Vasodilation and the increased leakiness of blood vessels allow for a number of innate immune system components to leave the bloodstream and enter the site of injury. These components include: phagocytes, which are guided by the cytokines to the site of injury. they then phagocytose pathogens and digest them using enzymes such as lysozymes. There’s also complement proteins, which are attracted to pathogens and make it easier for phagocytes to destroy them. The response continues until the site has been cleared of pathogens and debris, and the site of the injury has been healed and will eventually return to normal.

Third line of defence

it is designed to destroy pathogens that have passed the first line of defence. It has 2 unique features: specificity (the immune system responds to each distinct pathogen in a unique manner), and immunological memory (the adaptive immune system results in the production of memory cells to respond to future re-infections quickly)

Antigen presentation

Antigen-presenting cells engulf pathogens via phagocytosis, displaying pathogenic antigens on their MHC Class II markers. They then travel to the lymph nodes to present foreign antigens on their surface using MHC Class II proteins. Then, they interact with the complementary T cell receptors on the surface of T helper cells, activating the T helper cell. The selected T helper cell can then help initiate the adaptive immune response through the humoral or cell-mediated immune response.

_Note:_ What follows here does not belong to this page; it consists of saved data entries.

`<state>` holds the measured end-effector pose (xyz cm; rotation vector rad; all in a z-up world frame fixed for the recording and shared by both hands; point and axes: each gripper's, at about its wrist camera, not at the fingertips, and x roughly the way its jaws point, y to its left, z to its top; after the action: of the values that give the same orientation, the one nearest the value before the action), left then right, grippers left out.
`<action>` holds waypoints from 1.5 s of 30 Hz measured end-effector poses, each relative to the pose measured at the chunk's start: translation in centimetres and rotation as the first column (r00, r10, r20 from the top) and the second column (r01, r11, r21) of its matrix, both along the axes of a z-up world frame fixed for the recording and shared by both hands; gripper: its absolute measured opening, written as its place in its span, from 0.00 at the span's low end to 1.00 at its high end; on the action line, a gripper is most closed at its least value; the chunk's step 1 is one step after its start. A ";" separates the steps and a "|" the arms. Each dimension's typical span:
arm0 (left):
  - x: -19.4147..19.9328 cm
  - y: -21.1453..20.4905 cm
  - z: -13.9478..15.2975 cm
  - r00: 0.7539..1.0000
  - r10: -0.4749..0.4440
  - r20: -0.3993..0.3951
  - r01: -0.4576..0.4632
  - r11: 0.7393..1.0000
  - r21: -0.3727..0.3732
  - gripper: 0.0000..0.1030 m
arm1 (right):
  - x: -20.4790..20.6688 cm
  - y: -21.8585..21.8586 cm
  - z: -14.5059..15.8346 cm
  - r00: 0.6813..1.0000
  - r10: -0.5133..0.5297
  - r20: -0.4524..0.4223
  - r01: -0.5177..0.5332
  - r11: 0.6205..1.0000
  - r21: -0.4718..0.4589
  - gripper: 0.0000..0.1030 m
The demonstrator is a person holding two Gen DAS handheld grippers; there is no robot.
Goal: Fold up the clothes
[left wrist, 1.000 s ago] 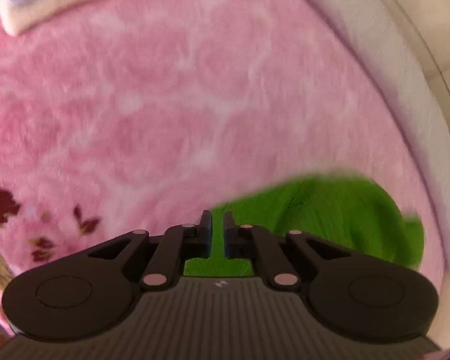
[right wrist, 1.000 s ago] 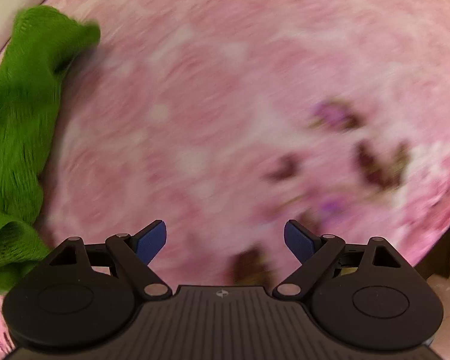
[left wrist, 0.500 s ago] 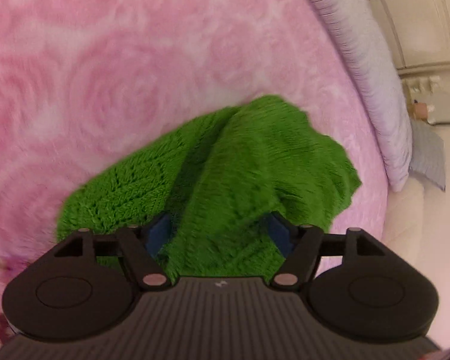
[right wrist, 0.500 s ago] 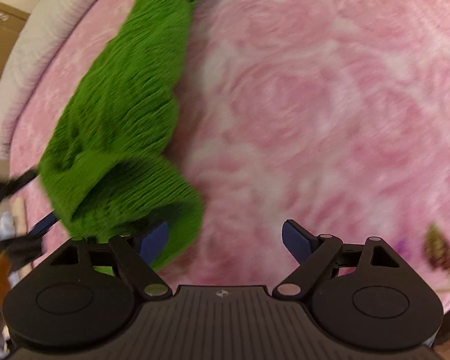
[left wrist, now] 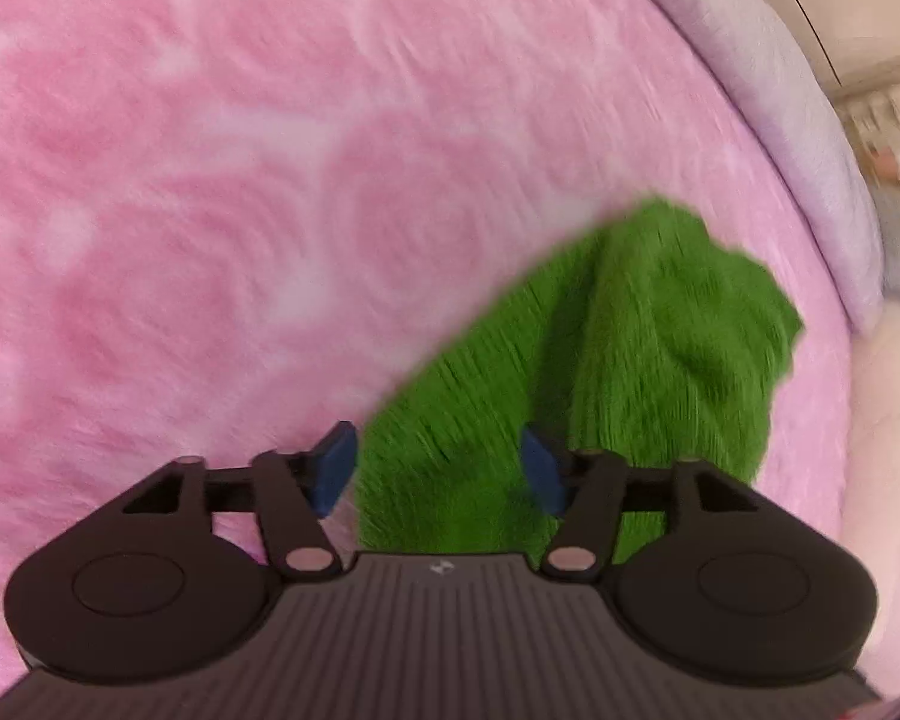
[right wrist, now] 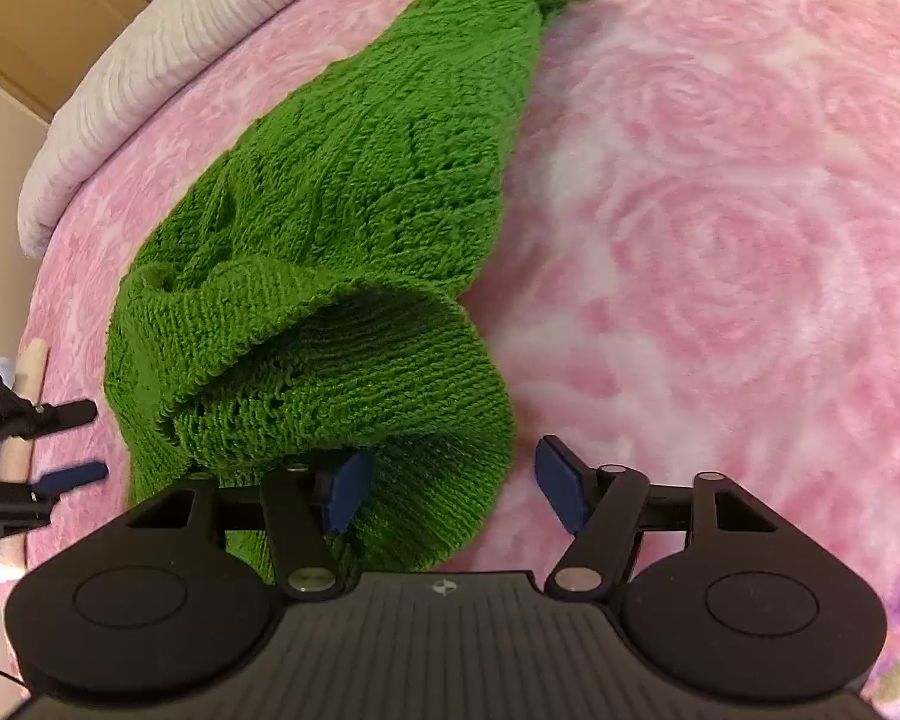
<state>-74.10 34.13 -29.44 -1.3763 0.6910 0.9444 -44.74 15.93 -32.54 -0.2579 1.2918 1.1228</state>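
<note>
A green knitted garment (right wrist: 360, 180) lies crumpled in a long strip on the pink rose-patterned blanket (right wrist: 720, 210). My right gripper (right wrist: 453, 468) hangs over its near folded end. Its jaws are closing, with the knit's edge between them beside the left pad and the right pad over bare blanket. In the left wrist view the same garment (left wrist: 642, 360) runs up to the right. My left gripper (left wrist: 435, 450) points down at it with its jaws opening. Knit lies under the gap, and neither pad presses on it. The left gripper (right wrist: 78, 444) also shows at the far left of the right wrist view.
The pink blanket (left wrist: 270, 210) covers the bed all around the garment. A pale grey quilted edge (left wrist: 780, 90) borders it, and the same edge (right wrist: 150, 72) shows in the right wrist view. A wooden cabinet door (right wrist: 48, 6) stands beyond the bed.
The left jaws went from shut to spread apart while the view swung onto the green knit. My right gripper travelled across the blanket to the garment's near end and its jaws narrowed.
</note>
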 end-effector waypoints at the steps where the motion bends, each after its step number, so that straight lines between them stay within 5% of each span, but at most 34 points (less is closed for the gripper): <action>1: 0.9 -0.1 -0.7 1.000 -0.024 -0.004 0.024 1.000 0.000 0.56 | -0.2 0.0 -0.2 1.000 0.003 -0.005 -0.003 1.000 0.007 0.49; 3: 2.9 -0.4 -1.2 0.997 -0.073 -0.035 0.074 0.997 0.035 0.47 | -0.2 -0.3 -0.2 0.999 0.006 -0.041 -0.005 1.000 0.016 0.12; 4: 3.5 -0.6 -1.1 0.995 -0.093 -0.038 0.095 0.994 0.046 0.38 | -0.2 -0.5 -0.2 0.998 0.008 -0.059 -0.007 1.000 0.020 0.10; 5: 3.7 -0.7 -0.9 0.994 -0.108 0.000 0.108 0.993 0.041 0.18 | -0.1 -0.6 0.0 0.998 0.006 -0.066 -0.005 1.000 0.025 0.09; 10: 3.5 -2.1 2.3 0.974 -0.041 0.224 0.041 0.999 0.002 0.16 | 3.8 -3.0 4.9 0.989 -0.146 -0.034 0.149 0.983 0.111 0.06; 15: 6.1 -4.5 10.4 0.875 -0.027 0.482 -0.025 0.995 0.101 0.04 | 10.0 -5.4 14.6 0.947 -0.316 0.057 0.281 0.902 0.328 0.06; 19: 9.9 -6.5 17.2 0.827 -0.087 0.555 -0.049 0.973 0.226 0.04 | 13.7 -6.5 22.5 0.936 -0.336 0.109 0.241 0.831 0.501 0.06; 24: 14.6 -9.8 24.6 0.791 -0.146 0.595 -0.098 0.929 0.357 0.04 | 17.4 -8.0 31.1 0.947 -0.294 0.129 0.142 0.746 0.651 0.06; 29: 16.9 -11.3 30.0 0.754 -0.111 0.648 -0.249 0.864 0.438 0.04 | 20.5 -6.2 37.6 0.962 -0.195 0.191 -0.003 0.692 0.721 0.07; 33: 18.3 -13.2 34.5 0.793 -0.135 0.595 -0.293 0.771 0.566 0.04 | 22.7 -3.8 42.3 0.962 -0.123 0.244 -0.104 0.661 0.743 0.07; 35: 18.3 -15.1 34.9 0.791 -0.145 0.594 -0.293 0.763 0.576 0.05 | 23.1 -5.0 43.6 0.950 -0.089 0.299 -0.172 0.650 0.740 0.07; 37: 17.9 -17.1 34.0 0.808 -0.124 0.576 -0.273 0.788 0.552 0.06 | 22.9 -6.6 43.5 0.941 -0.039 0.336 -0.221 0.681 0.698 0.07; 40: 17.1 -20.4 30.2 0.837 -0.085 0.541 -0.207 0.866 0.456 0.09 | 23.2 -9.4 40.1 0.935 0.117 0.336 -0.288 0.805 0.520 0.09; 43: 16.0 -23.0 24.7 0.854 -0.019 0.521 -0.140 0.954 0.265 0.10 | 23.8 -11.2 34.4 0.925 0.294 0.243 -0.346 0.913 0.214 0.18; 45: 15.5 -23.7 21.8 0.882 0.044 0.469 -0.126 0.981 0.144 0.13 | 24.2 -12.4 30.5 0.910 0.387 0.149 -0.391 0.920 -0.001 0.20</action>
<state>-58.57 10.40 -7.68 -1.4159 0.1804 0.6828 -20.57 3.56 -2.02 -0.5869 1.1183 1.4305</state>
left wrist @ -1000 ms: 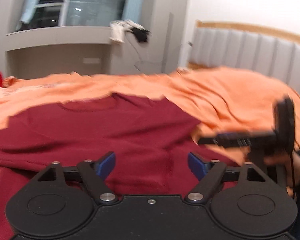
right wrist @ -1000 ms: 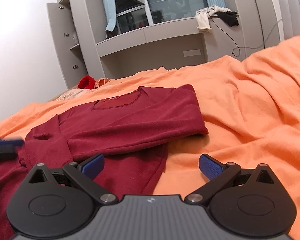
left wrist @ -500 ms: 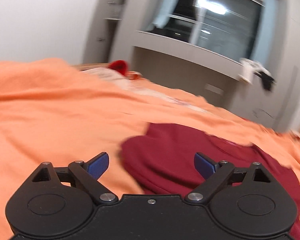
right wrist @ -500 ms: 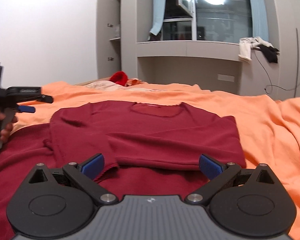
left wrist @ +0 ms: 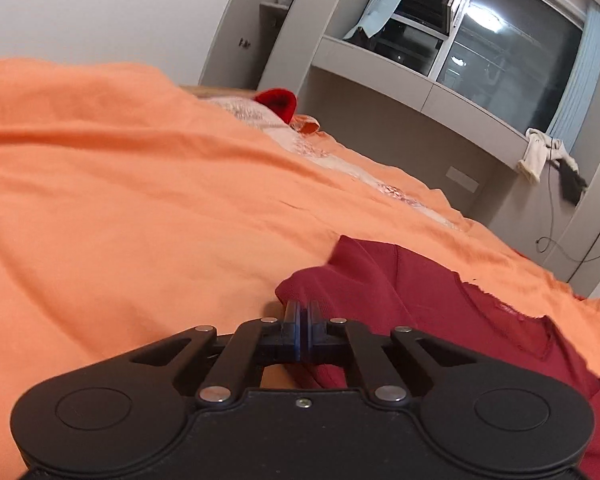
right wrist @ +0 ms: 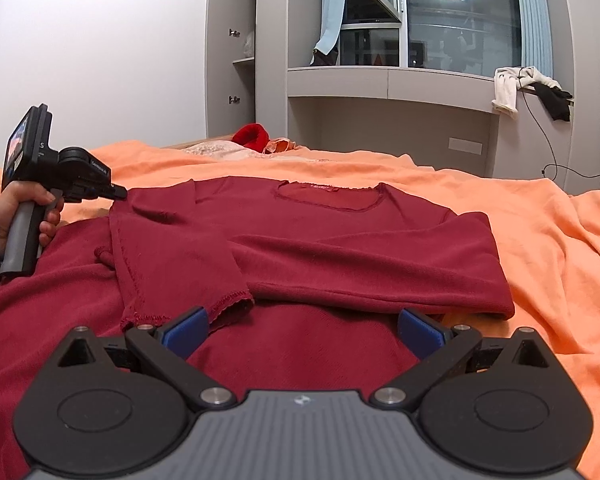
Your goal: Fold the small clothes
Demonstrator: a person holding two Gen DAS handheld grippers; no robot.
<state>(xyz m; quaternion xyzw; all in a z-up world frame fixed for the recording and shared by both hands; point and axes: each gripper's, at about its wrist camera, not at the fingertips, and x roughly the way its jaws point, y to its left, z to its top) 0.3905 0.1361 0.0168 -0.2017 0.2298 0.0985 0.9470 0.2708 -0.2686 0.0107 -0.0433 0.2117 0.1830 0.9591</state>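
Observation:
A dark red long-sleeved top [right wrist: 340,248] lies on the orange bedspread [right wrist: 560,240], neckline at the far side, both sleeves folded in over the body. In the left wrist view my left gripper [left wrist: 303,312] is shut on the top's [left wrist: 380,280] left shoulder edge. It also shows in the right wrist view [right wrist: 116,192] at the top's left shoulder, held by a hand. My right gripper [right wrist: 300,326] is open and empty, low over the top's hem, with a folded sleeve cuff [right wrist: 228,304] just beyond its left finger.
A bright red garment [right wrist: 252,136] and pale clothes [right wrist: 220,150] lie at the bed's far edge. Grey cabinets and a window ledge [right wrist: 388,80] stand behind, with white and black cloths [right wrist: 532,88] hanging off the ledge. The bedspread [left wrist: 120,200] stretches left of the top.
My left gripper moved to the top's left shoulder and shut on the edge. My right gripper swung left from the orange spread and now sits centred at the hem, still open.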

Cell-mediated immune response

Involves the destruction of infected or abnormal cells through the clonal selection of a cytotoxic T cell.

1. While T helper cells are being selected, antigen-presenting cells find a naïve T cell with a matching T cell receptor, initiating clonal selection. Cytokines from the T helper cell activate the naïve T cell to multiply and differentiate.

2. The clones of the selected T cell differentiate into 2 types of T cells. T memory cells are copies of the originally selected T cell that reside in the body for extended periods of time and help form immunological memory. Most T cells differentiate into cytotoxic T cells, which leave the lymph node and travel throughout the body, eventually reaching the site of infection.